All Data/Code will be stored in a private Github repository with backups and access control managed via Github. Only people working on the project and approved by the faculty mentor should be provided access to this storage. Github two-factor authentication is required to be enabled on your account.
If a non-Github repository is required, that access methods will be provided by either Clinic Administration or the Faculty Mentor. Only people working on the project and approved by the faculty mentor should be provided access to this storage. If a non-Github repository is used and multi-factor authentication is available, it is required to be used.
At the conclusion of the project, access will be revoked. At this time, you will receive an email to delete any data or code that was stored locally.
Disclosure of data/code of either type (confidential or non-confidential) is explicitly forbidden without the explicit consent of the faculty mentor on the project.
No local backups should exist, all data/code for the project should be put in the private Github repo (unless otherwise directed).

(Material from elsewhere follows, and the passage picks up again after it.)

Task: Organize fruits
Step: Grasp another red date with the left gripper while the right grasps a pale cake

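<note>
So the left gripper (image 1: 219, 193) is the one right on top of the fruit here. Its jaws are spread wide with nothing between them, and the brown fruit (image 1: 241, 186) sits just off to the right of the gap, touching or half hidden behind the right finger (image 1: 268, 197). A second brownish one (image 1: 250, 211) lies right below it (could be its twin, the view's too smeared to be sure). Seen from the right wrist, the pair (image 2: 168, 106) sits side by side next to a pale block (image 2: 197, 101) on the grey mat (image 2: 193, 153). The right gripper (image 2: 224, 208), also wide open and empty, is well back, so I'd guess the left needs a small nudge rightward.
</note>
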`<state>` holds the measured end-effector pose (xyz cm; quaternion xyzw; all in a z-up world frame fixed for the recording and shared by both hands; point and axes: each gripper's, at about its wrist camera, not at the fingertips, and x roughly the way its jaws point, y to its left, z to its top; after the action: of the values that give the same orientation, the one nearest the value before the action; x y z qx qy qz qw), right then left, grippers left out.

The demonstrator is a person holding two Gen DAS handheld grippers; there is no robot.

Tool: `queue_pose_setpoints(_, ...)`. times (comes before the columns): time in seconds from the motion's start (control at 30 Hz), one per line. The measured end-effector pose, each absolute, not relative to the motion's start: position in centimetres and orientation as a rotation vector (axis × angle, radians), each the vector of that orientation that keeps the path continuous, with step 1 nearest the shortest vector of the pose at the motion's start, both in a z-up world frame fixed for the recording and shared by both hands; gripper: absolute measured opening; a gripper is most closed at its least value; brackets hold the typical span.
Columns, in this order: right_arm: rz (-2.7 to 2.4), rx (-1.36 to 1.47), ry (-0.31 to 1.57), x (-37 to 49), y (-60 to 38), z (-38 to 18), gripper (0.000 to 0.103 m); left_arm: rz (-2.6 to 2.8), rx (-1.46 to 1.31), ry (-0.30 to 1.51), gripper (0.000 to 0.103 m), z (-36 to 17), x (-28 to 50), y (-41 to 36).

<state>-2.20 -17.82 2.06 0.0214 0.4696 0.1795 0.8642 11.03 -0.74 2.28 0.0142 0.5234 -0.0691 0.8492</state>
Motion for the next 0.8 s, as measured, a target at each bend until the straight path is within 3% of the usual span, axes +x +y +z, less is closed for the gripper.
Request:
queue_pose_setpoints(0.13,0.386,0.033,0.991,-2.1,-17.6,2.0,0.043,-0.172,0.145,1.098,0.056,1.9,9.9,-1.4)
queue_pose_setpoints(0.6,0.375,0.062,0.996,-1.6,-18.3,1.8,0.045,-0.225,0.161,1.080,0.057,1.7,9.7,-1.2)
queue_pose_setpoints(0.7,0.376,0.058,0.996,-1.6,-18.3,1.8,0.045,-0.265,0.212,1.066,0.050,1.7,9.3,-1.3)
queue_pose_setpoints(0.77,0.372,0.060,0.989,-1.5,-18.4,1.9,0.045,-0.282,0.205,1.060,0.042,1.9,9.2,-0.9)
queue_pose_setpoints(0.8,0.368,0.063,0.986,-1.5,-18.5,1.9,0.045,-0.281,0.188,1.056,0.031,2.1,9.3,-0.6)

At the conclusion of the project, all local copies should be deleted and access to the repository on Github will be deleted. The repository itself should also be deleted once the project concludes and there is no longer an ongoing engagement with the client.
An incident is defined as any event which indicates that the code or data on a project may have fallen into the possession of anyone not associated with the project. If an incident occurs, such as a laptop getting stolen or an account is compromised, the student needs to alert both the Faculty Mentor and the Clinic Administration as quickly as possible.
Can I share the code with prospective employers or during a job search?
Only if the project client approves it. If you aren’t sure if this applies to you, please talk to your Faculty Mentor or the Clinic Administration.
I really want to talk about this project when I do interviews and write up what I’ve done on my resume, am I allowed to do that?
For many projects there are things that you can share and things that you shouldn’t. If you aren’t sure exactly what you should or shouldn’t say the Faculty Mentor or Clinic Administration will gladly assist. If you aren’t sure what you should write on your resume, those same people will gladly chip in.